- _Exercise brief_: Starting at the line that has "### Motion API" and stopping after the line that has "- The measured", reproduce the listing below exactly; omit everything else.

- _Data section_:
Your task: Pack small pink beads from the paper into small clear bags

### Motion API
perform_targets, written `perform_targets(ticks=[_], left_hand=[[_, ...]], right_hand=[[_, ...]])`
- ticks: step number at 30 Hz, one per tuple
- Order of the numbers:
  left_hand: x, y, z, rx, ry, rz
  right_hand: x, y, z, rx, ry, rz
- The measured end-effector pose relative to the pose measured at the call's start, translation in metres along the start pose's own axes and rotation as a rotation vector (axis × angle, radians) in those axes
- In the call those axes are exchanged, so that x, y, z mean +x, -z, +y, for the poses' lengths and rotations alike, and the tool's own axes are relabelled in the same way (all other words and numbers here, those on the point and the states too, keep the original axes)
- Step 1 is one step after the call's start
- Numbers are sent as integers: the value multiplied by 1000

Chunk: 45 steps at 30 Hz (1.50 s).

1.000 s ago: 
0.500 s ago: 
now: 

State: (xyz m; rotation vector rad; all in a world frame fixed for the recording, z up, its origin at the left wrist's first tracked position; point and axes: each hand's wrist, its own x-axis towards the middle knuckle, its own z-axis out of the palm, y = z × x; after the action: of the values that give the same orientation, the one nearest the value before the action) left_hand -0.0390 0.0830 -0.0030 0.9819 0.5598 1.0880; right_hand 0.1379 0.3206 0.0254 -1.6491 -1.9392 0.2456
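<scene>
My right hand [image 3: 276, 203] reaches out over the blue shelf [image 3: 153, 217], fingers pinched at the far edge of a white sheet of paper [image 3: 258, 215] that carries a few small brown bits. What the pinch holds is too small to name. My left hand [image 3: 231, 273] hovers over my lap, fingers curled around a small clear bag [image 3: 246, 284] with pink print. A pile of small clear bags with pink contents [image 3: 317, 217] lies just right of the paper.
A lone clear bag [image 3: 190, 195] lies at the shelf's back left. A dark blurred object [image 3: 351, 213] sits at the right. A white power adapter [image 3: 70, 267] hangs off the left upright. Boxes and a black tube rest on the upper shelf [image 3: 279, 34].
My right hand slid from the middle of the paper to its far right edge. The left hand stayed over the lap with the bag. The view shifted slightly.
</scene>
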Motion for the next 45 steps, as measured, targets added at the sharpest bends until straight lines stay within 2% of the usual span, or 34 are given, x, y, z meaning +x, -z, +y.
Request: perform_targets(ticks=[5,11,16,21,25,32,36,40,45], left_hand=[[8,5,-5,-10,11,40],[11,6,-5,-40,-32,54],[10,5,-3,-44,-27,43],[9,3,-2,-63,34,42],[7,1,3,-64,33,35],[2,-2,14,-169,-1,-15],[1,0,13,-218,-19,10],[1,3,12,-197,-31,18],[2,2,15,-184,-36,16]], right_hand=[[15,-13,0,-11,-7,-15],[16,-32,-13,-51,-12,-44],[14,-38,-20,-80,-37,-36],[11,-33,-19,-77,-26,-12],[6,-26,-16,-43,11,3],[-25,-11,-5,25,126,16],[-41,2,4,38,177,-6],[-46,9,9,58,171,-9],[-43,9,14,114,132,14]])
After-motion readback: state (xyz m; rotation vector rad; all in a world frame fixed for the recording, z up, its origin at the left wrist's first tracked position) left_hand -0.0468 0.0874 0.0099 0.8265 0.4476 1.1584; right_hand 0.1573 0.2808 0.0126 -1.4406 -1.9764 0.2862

- _Result_:
### Motion API
perform_targets, written `perform_targets(ticks=[_], left_hand=[[_, ...]], right_hand=[[_, ...]])`
- ticks: step number at 30 Hz, one per tuple
- Order of the numbers:
  left_hand: x, y, z, rx, ry, rz
  right_hand: x, y, z, rx, ry, rz
- The measured end-effector pose relative to the pose measured at the call's start, translation in metres along the start pose's own axes and rotation as a rotation vector (axis × angle, radians) in those axes

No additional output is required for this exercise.